North Chicago fired one police officer and suspended another today for their roles in the violent arrest of a man who died a week after he was taken into custody.
Officials immediately dismissed Officer Brandon Yost and suspended Officer Arthur Strong for 30 days without pay. Four other officers and one sergeant involved in the arrest who had been temporarily placed on desk duty were returned to regular duties without penalty.
The action comes in the case of Darrin "Dagwood" Hanna, 45, who was arrested Nov. 6 in his North Chicago apartment, where police said he slapped and tried to drown his pregnant girlfriend. He died in a hospital of multiple factors, according to the Lake County Coroner, including physical restraint and Taser shocks, as well as chronic cocaine abuse, hypertension, kidney disease and sickle cell disease.

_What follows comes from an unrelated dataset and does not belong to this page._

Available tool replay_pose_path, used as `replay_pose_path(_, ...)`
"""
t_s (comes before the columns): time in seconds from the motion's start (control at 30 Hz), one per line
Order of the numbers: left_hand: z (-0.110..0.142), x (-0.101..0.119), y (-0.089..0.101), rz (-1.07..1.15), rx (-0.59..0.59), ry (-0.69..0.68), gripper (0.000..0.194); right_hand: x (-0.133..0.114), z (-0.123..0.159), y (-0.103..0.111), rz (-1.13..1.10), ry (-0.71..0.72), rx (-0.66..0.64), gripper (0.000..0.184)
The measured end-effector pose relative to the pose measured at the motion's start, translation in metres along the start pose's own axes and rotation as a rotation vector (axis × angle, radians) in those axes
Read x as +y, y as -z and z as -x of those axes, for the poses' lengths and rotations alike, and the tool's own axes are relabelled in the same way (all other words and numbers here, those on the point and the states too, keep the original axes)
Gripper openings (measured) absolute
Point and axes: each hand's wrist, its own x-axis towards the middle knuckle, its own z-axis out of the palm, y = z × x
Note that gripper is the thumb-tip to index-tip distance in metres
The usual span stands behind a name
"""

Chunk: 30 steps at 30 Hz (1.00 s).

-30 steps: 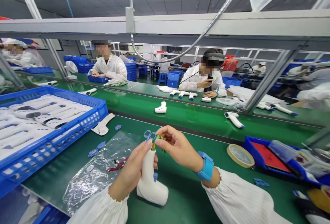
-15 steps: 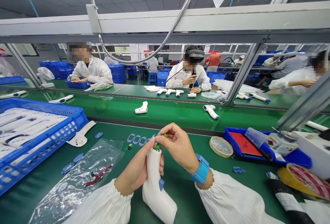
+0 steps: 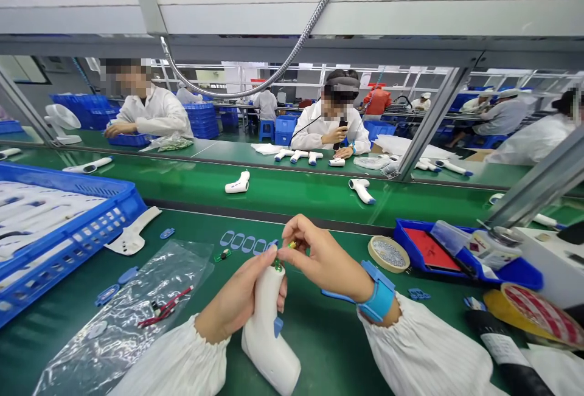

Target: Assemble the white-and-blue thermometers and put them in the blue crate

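Housing [image 3: 267, 323] tilted since prev; L hand [image 3: 237, 302] grips, R hand [image 3: 319, 256] pinches green part [image 3: 292, 244].

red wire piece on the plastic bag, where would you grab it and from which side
Take the red wire piece near its middle, pinching across the thin strands from straight above. It lies flat on the clear plastic bag, so no side gives a way under it. Its dark connector end, toward the left, looks thicker and may be the firmer spot. The left hand is nearest, but it holds the white thermometer housing.
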Motion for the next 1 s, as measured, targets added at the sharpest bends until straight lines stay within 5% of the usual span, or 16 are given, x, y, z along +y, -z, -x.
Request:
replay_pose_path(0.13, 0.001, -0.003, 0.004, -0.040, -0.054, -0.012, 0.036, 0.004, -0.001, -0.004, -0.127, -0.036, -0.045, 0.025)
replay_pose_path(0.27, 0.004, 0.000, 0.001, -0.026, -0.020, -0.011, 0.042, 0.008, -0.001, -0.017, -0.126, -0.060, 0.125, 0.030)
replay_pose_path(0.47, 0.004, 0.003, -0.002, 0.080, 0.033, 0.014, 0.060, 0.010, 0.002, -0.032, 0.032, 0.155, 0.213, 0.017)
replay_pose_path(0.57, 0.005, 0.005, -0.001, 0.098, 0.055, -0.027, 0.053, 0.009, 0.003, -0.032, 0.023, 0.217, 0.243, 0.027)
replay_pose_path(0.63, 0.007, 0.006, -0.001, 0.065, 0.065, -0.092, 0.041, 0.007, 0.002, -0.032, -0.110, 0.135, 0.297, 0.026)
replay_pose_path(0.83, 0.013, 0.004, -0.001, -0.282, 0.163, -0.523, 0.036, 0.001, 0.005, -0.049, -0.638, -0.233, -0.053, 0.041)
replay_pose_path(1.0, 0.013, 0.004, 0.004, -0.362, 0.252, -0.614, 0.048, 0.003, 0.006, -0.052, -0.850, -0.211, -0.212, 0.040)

His death prompted a public uproar, which led to an investigation by Illinois State Police. The Lake County State's Attorney's office concluded officers committed no crime, saying they acted "reasonably and appropriately" to subdue a large man police said rushed them with clenched fists yelling, "Shoot me."
Yost was fired for repeatedly punching Hanna in the face, which was unnecessary force, and for an unspecified falsification of reports on the incident, interim Chief James Jackson said. Strong's reported use of force, kneeling on the back of Hanna's legs, was considered acceptable, but he was disciplined for falsifying a report by indicating Hanna was swinging a flashlight.
Mayor Leon Rockingham Jr. and Jackson made the announcement at a news conference at North Chicago City Hall, where a crowd of protesters led by civil rights leader Jesse Jackson greeted the news angrily. People in the crowd yelled "cover up" and chanted, "murderers."
"These six officers should be fired and charged with murder," Jackson said.